Action item
Report how many lines of the data below contain "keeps". Give nothing besides the number.

Data records START

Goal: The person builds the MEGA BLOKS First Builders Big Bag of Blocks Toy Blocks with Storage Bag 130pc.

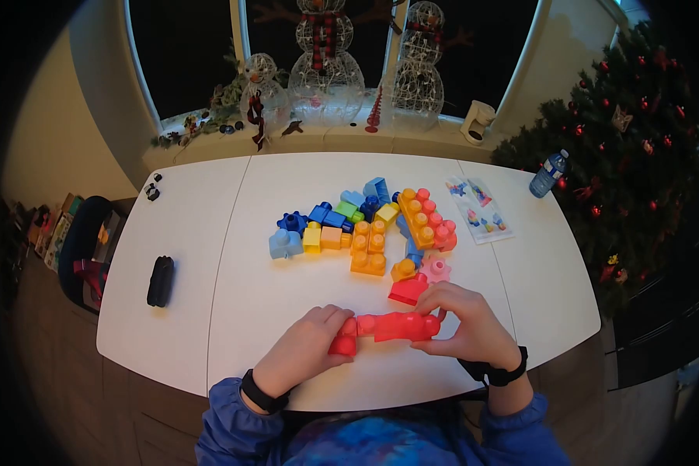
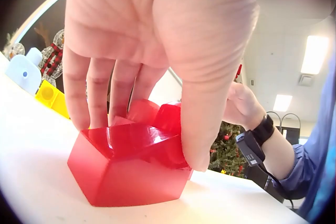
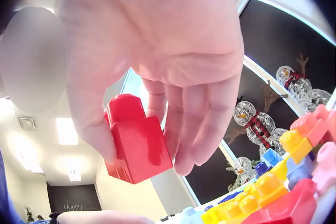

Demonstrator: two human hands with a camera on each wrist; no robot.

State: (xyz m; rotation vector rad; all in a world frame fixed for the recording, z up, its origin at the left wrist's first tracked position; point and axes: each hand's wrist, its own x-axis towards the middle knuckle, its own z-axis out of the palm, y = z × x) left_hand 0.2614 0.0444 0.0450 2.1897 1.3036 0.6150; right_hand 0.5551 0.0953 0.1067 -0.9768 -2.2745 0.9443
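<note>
On the white desk (image 1: 233,326), a black case (image 1: 161,281) lay at 9 o'clock, and little black and white things (image 1: 153,187) sat at 10 o'clock. The left hand (image 1: 301,346) was at 7 o'clock. Its fingers and thumb were bent round the left end of the red row (image 1: 400,327), holding the slanted red block (image 1: 343,345) there. Away from the row, at 10 o'clock, sat a light blue block (image 1: 285,245), with a yellow block (image 1: 311,239) beside it. A yellow-orange bumpy block (image 1: 367,260) was at 11 o'clock from the row. The row itself was at 5 o'clock on the desk, between both hands. A loose red block (image 1: 406,290) lay just past it, at 12 o'clock, near a pink block (image 1: 436,269). The right hand (image 1: 470,322) was at 4 o'clock, its fingers and thumb pinching the row's right end. A picture sheet (image 1: 474,213) lay at 2 o'clock, and farther out that way stood a water bottle (image 1: 548,175).
</note>
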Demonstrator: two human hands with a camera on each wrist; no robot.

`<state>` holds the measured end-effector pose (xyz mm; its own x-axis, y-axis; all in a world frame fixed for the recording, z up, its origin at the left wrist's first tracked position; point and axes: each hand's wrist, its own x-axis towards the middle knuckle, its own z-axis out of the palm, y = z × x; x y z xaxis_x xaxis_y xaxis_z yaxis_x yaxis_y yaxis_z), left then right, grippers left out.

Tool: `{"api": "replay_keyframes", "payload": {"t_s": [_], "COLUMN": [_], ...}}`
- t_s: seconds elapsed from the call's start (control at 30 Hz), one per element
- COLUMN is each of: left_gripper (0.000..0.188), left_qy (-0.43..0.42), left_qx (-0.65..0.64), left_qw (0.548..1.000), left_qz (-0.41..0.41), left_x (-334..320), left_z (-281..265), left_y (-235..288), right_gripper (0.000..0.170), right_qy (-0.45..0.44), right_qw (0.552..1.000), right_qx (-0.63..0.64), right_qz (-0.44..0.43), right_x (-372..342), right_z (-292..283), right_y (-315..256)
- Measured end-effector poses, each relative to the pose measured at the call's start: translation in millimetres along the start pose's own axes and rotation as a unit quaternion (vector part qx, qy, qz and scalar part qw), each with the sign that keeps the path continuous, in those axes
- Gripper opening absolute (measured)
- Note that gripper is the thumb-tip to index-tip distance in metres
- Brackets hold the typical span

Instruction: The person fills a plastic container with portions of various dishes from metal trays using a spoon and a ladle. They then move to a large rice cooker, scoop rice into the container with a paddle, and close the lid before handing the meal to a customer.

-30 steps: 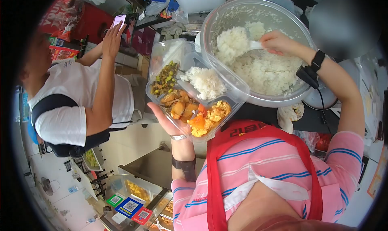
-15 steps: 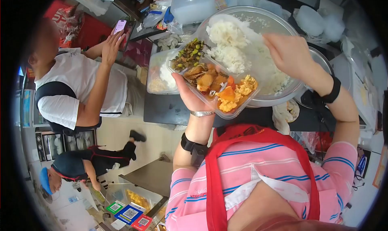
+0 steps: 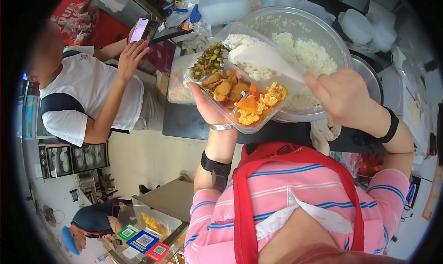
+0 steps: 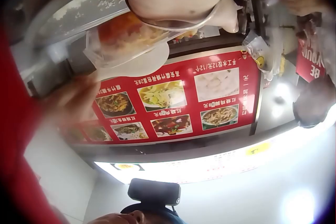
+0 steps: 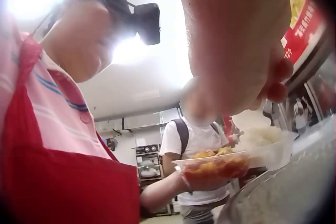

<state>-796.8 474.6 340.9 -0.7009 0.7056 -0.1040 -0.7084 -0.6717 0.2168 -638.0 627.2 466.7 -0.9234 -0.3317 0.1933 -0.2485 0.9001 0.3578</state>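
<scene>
My left hand (image 3: 207, 106) carries a clear compartmented meal box (image 3: 263, 126) from below, thumb straight along its near-left side, other fingers hidden beneath. In the box sit greens with beans (image 3: 208, 61), brown braised chunks (image 3: 226, 87), and egg with tomato (image 3: 259, 104). My right hand (image 3: 339, 95) grips a white rice paddle (image 3: 272, 63), its blade over the white rice (image 3: 242, 42) in the far compartment. The right wrist view also has the box (image 5: 215, 166) resting on the left hand. Beyond it, overlapped by the box, stands a large metal rice pot (image 3: 345, 51).
Another clear container (image 3: 177, 94) lies on the dark counter (image 3: 184, 123) to the left. A cloth (image 3: 320, 137) hangs at the pot's near side, with stacked plastic boxes (image 3: 224, 5) behind. One person (image 3: 101, 88) stands left with a phone; another (image 3: 94, 220) is lower left.
The paddle has come from the pot to the meal box, and the rice heap there is larger. The box moved right, then slightly back left. The person in the blue cap has moved lower.
</scene>
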Motion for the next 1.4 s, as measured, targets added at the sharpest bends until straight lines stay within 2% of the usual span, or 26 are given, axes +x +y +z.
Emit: {"api": "replay_keyframes", "payload": {"t_s": [0.13,0.2,0.23,0.3,0.37,0.43,0.5,0.53,0.6,0.63,0.7,0.73,0.8,0.83,0.9,1.03,1.1,1.13,1.2,1.23,1.3,1.37,1.4], "left_gripper": [0.068,0.068,0.068,0.068,0.068,0.067,0.065,0.064,0.064,0.064,0.064,0.064,0.064,0.065,0.065,0.067,0.066,0.066,0.066,0.067,0.067,0.068,0.070], "left_qy": [-0.010,-0.004,0.002,0.014,0.049,0.037,0.064,0.056,0.067,0.076,0.079,0.087,0.096,0.068,0.040,0.030,0.070,0.068,0.042,0.017,0.027,0.041,0.086], "left_qx": [0.003,0.007,0.011,0.020,0.035,0.035,0.057,0.069,0.073,0.077,0.079,0.075,0.070,0.052,0.032,0.023,0.026,0.010,0.005,-0.001,-0.028,0.021,0.036], "left_qw": [1.000,1.000,1.000,0.999,0.998,0.999,0.996,0.996,0.994,0.992,0.992,0.991,0.991,0.995,0.998,0.999,0.996,0.996,0.998,0.998,0.998,0.994,0.989], "left_qz": [0.001,-0.011,-0.022,-0.027,-0.009,-0.019,0.017,0.029,0.045,0.058,0.057,0.062,0.068,0.052,0.037,0.035,0.052,0.051,0.052,0.052,0.051,0.101,0.115], "left_x": [2,-3,-7,-14,-21,-33,-41,-45,-50,-52,-56,-57,-57,-56,-52,-40,-36,-35,-31,-28,-21,-10,-6], "left_z": [-10,-22,-27,-33,-41,-39,-42,-42,-44,-45,-45,-42,-43,-46,-52,-60,-57,-52,-54,-52,-45,-41,-37], "left_y": [1,13,22,36,50,57,62,66,70,72,74,73,72,73,70,61,57,55,53,52,44,34,28], "right_gripper": [0.034,0.026,0.026,0.021,0.019,0.019,0.018,0.018,0.016,0.016,0.016,0.016,0.015,0.015,0.015,0.017,0.019,0.019,0.020,0.020,0.020,0.020,0.019], "right_qy": [-0.044,-0.006,-0.007,-0.085,-0.207,-0.278,-0.277,-0.278,-0.304,-0.305,-0.324,-0.324,-0.256,-0.258,-0.235,-0.239,-0.182,-0.180,-0.135,-0.135,-0.100,-0.109,-0.102], "right_qw": [0.999,0.994,0.994,0.964,0.945,0.915,0.897,0.897,0.812,0.812,0.673,0.673,0.585,0.586,0.511,0.509,0.540,0.541,0.612,0.613,0.648,0.660,0.712], "right_qx": [0.014,0.066,0.066,0.033,0.041,0.102,0.192,0.194,0.352,0.355,0.539,0.540,0.611,0.610,0.674,0.687,0.675,0.675,0.648,0.648,0.634,0.626,0.566], "right_qz": [0.006,0.090,0.090,0.250,0.251,0.275,0.284,0.283,0.353,0.348,0.389,0.387,0.468,0.467,0.479,0.460,0.469,0.468,0.432,0.431,0.410,0.401,0.404], "right_x": [8,11,15,17,12,8,6,11,28,33,39,38,32,29,24,21,18,17,14,15,17,25,30], "right_z": [3,2,7,22,68,114,159,168,181,183,182,181,175,170,158,139,130,125,108,98,73,54,46], "right_y": [4,24,32,51,72,77,76,69,58,54,46,44,43,44,48,48,49,54,66,70,74,65,55]}}
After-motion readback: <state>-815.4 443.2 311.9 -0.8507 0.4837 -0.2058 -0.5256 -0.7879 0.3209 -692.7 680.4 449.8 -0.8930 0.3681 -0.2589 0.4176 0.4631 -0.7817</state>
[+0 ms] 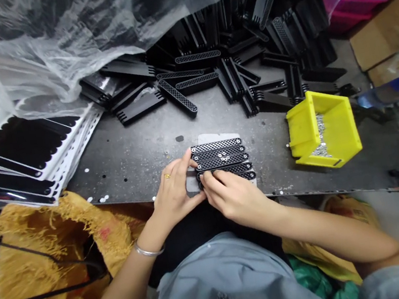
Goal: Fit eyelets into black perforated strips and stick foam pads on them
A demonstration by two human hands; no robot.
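Observation:
Several black perforated plastic strips (221, 158) lie side by side on a white card (213, 138) at the table's front edge. Small white rings sit on the strips' middles. My left hand (173, 187), wearing a gold ring and a silver bangle, grips the strips' left ends with its fingertips. My right hand (229, 197) presses its fingers onto the lowest strips from the right, and those fingers hide part of them.
A yellow plastic bin (336, 136) of small metal parts lies tilted at right on the grey metal table (131, 172). Black parts are heaped behind (230, 55). Black-and-white sticker sheets (24, 158) lie left, above a frayed yellow woven sack (57, 250).

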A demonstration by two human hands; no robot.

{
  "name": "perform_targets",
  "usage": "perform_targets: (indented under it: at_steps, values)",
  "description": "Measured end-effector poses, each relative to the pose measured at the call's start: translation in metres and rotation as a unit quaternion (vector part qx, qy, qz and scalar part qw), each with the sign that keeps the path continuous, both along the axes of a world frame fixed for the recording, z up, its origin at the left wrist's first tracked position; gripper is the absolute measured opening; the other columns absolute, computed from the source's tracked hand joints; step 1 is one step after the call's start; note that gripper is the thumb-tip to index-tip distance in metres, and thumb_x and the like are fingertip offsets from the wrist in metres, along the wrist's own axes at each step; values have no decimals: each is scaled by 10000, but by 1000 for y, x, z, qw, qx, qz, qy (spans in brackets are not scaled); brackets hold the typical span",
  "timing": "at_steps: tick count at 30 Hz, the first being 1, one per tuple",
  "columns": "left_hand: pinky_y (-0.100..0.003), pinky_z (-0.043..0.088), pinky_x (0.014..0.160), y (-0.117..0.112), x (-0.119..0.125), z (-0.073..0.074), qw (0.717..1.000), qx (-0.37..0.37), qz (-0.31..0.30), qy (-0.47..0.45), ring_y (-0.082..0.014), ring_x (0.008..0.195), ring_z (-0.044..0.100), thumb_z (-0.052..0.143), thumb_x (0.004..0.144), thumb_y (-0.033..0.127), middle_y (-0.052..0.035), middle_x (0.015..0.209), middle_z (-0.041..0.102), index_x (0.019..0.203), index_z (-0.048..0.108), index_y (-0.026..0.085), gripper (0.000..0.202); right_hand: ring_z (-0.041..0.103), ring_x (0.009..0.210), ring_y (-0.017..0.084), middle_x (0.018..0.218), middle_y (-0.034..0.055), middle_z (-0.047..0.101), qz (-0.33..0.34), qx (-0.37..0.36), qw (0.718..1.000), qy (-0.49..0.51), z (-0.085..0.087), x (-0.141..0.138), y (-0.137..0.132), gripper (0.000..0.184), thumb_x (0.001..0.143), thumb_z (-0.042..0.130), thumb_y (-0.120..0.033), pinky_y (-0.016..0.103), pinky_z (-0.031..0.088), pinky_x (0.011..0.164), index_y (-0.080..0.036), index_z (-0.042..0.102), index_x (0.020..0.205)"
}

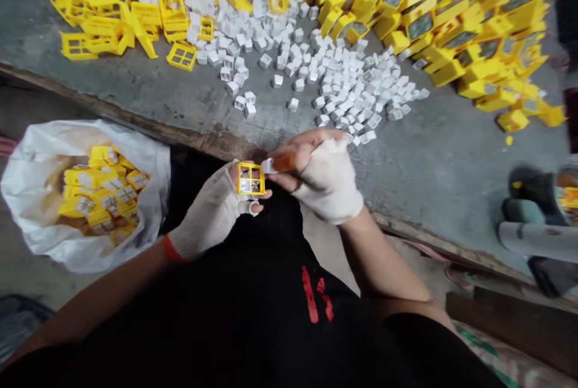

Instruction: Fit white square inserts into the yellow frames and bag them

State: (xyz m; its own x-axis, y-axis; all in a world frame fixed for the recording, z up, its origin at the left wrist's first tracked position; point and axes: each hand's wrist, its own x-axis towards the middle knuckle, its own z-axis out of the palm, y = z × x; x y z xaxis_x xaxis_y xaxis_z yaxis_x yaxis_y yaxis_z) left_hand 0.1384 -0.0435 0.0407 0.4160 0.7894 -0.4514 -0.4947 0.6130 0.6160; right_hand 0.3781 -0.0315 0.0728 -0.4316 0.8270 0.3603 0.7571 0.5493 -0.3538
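My left hand [210,210], in a white fingerless knit glove, holds a small yellow plastic window-like frame [251,178] with a four-pane grid, and white bits show behind its openings. My right hand [323,177], in a matching glove, grips a small orange tube with a white tip [279,163]. That white tip touches or nearly touches the frame's right side. Just beyond my right hand lies a spread of small white hollow cubes [343,78] on the concrete.
Loose yellow frames [103,20] lie at the back left, and yellow boxes with dark panels [451,32] are heaped at the back right. An open white plastic bag [34,195] holds yellow pieces at my left. A wooden edge [135,117] borders the concrete. Another person's legs [537,237] are at the right.
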Motion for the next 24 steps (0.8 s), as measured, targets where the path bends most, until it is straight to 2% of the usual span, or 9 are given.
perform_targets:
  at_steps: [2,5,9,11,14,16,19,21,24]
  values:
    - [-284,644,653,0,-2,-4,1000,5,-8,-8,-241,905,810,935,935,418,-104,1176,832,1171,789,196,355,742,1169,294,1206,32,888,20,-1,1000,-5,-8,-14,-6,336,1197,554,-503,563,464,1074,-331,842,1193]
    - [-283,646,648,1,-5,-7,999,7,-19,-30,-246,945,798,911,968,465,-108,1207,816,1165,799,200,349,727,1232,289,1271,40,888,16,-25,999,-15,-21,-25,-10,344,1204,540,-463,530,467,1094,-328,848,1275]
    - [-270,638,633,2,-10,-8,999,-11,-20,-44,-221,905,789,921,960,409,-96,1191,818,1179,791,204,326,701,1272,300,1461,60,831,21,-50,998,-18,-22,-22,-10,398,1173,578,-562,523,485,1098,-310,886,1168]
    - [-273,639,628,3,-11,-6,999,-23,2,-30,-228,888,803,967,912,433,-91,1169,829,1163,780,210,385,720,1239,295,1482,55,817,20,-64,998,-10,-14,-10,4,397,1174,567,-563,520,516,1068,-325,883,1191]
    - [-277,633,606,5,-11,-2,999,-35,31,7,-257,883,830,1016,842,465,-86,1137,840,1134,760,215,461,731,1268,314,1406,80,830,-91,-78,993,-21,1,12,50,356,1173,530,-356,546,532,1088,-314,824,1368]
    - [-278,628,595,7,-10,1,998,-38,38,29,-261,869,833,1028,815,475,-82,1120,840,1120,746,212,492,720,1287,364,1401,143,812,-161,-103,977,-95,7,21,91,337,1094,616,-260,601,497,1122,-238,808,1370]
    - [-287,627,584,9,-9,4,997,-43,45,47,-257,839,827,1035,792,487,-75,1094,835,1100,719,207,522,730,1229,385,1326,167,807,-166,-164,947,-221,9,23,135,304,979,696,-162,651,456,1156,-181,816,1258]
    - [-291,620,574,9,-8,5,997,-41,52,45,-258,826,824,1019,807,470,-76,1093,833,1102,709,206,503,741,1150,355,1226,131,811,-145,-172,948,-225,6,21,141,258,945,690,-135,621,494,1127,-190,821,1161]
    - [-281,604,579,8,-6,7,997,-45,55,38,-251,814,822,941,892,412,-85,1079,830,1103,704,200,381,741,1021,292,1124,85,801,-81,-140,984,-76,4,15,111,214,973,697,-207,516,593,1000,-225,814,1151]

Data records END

Output for this exercise
2